Maracana malała tak jak rozgrywki w lidze brazylijskiej, choć ich prestiż wciąż jest wysoki (nr 5 w rankingu FIFA). Najlepsi brazylijscy gracze zbiegli do Europy i o ile kiedyś Brazylijczycy mogli zazdrościć Europejczykom wszystkiego poza futbolem, dziś doczekali czasów, że produktem z lepszego świata lub z wyższej półki jest także piłka nożna. Taka jak niedzielne El Clasico na Santiago Bernabéu.

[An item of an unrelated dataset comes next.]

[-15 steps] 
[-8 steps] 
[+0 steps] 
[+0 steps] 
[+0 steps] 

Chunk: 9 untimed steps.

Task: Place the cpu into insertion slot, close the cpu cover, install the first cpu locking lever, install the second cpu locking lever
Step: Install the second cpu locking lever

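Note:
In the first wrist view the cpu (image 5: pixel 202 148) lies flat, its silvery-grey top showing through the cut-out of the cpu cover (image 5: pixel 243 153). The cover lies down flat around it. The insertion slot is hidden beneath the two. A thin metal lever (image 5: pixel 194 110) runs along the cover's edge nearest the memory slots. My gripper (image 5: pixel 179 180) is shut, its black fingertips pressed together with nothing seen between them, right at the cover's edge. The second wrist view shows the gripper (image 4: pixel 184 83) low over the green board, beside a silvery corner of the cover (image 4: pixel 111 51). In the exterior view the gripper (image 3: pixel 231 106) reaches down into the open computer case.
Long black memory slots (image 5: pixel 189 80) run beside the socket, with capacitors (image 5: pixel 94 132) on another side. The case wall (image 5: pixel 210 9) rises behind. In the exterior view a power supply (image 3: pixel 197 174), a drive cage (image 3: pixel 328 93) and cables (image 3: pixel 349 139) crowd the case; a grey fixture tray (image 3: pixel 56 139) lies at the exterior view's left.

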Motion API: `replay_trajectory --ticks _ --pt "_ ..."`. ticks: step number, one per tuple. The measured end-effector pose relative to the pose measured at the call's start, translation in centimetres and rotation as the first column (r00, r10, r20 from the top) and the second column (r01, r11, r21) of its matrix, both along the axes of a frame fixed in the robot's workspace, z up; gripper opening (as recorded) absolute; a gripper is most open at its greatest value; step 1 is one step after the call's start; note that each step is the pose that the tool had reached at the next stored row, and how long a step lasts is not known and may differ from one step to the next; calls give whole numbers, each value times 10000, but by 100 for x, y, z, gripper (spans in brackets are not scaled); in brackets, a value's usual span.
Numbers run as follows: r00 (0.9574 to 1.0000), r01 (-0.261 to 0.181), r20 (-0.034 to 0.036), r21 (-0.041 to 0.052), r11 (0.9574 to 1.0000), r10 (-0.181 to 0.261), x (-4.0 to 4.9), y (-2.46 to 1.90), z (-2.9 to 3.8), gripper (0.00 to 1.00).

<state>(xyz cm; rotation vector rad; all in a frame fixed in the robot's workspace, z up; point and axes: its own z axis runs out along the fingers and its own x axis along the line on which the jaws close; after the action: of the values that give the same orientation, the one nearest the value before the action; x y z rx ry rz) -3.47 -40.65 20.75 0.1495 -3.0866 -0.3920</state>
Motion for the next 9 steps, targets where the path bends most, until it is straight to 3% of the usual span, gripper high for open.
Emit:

"Genio do futebol" - tytułu z dziennika "Lance" nie wymaga tłumaczenia. Artykuł zdobi wielkie zdjęcie gracza z numerem 10 na koszulce Barcelony. Niestety dla Brazylijczyków nie jest nim Neymar, jak wiadomo ich rodak dostał w Barcy numer 11. I niestety był jednym z najsłabszych aktorów porywającego wieczoru na Santiago Bernabeu. Gazety brazylijskie piszą, że lider ich drużyny narodowej, z którą wiążą wielkie nadzieje przed mundialem, musi dokonać na Camp Nou swojej piłkarskiej "redefinicji". Jak wiadomo, rywalizacja brazylijsko-argentyńska na polu futbolowym jest zaciekła nawet bardziej niż w innych dziedzinach. W wyścigu gospodarczym dwóch największych potęg latynoamerykańskich zdecydowaną przewagę osiągnęli ostatnio Brazylijczycy. Tym mniej przyjemnie im podkreślać, że w futbolu nr. 1 naszych czasów jest właśnie Argentyńczyk.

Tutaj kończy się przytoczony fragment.